A A CNN poll released Wednesday sent the same message.

It showed 51 percent of likely voters chose the economy and inflation as the top issue in Tuesday’s election, with 15 percent choosing abortion and just 9 percent voting rights and electoral integrity.

Biden and Democrats tried to make an economic case ahead of Election Day, arguing that measures like the Inflation Relief Act and student loan forgiveness provide tangible relief to financially stressed Americans.

“Democrats are building a better America for everyone with an economy that grows from the bottom up and from the middle out, where everyone does well,” Biden said at a Democratic National Committee meeting in late October. “Republicans are doubling down on their mega MAGA trickle down economy that benefits the very rich.”

However, these arguments have struggled to gain traction.

An ABC News-Ipsos poll late last month showed registered voters favoring the GOP over Democrats on the economy by 14 percentage points.

The political woes don’t end there for Biden.

Even some of the voters who express concern about American democracy appear to be motivated by beliefs diametrically opposed to Biden’s.

They either believe former President Trump’s allegations of rigging the 2020 election are false or that stricter rules are needed to prevent illegal voting.

In a New York Times poll, for example, 74 percent of Democrats and 72 percent of Republicans agreed that democracy is under threat.
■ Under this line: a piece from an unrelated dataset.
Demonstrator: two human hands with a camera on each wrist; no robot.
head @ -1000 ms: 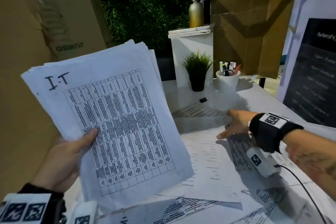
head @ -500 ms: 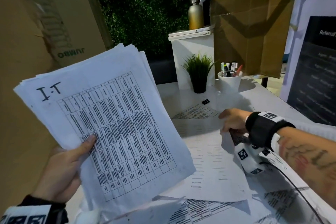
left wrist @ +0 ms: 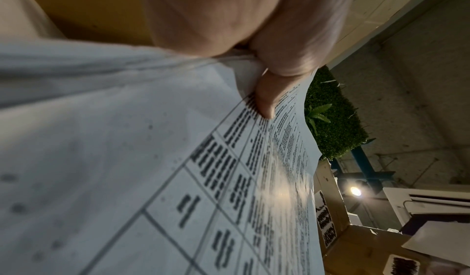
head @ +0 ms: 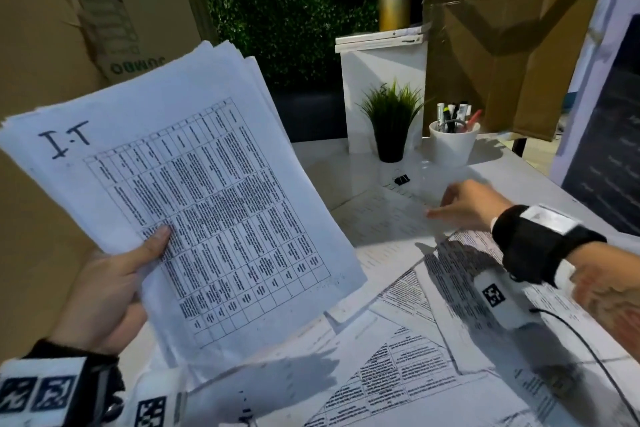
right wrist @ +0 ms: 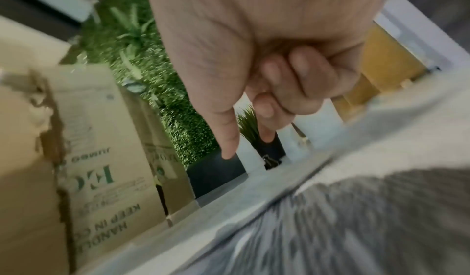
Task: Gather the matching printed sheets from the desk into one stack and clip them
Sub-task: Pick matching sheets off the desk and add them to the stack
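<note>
A stack of printed sheets (head: 194,191), its top page a table with "I.T" handwritten in the corner, fills the left of the head view, lifted off the desk (head: 519,191). The left hand (head: 104,291) grips its lower edge, thumb (left wrist: 265,100) pressed on the print. Loose sheets (head: 398,367) lie scattered across the lower right. The right hand (head: 467,204) hovers mid-right over them, fingers curled, holding nothing, index finger (right wrist: 229,138) extended. A black binder clip (head: 401,179) lies beyond, near a potted plant (head: 391,121) and pen cup (head: 452,146).
</note>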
But the appearance of unanimity in that result was illusory.

The poll also asked respondents how they would feel if they voted for a candidate who claimed the 2020 election was stolen.

Only 12 percent of Democrats were willing to support the idea. But 71 percent of Republicans said they would be “very comfortable” or “somewhat comfortable” voting for such a candidate.

Other research also shows that concerns about democracy take many different forms.

A NewsNation-Decision Desk HQ poll this week found that about a quarter of voters believe 10 percent or more of ballots are fraudulent. Independent studies show that the actual figure is closer to 1 in 50,000.

“Make no mistake, democracy is on the ballot for all of us,” Biden said Wednesday.

That may be true.

But other issues are also on the ballot — and they put Democrats across the country at risk of defeat next week.

The Memo is a column published by Niall Stanage.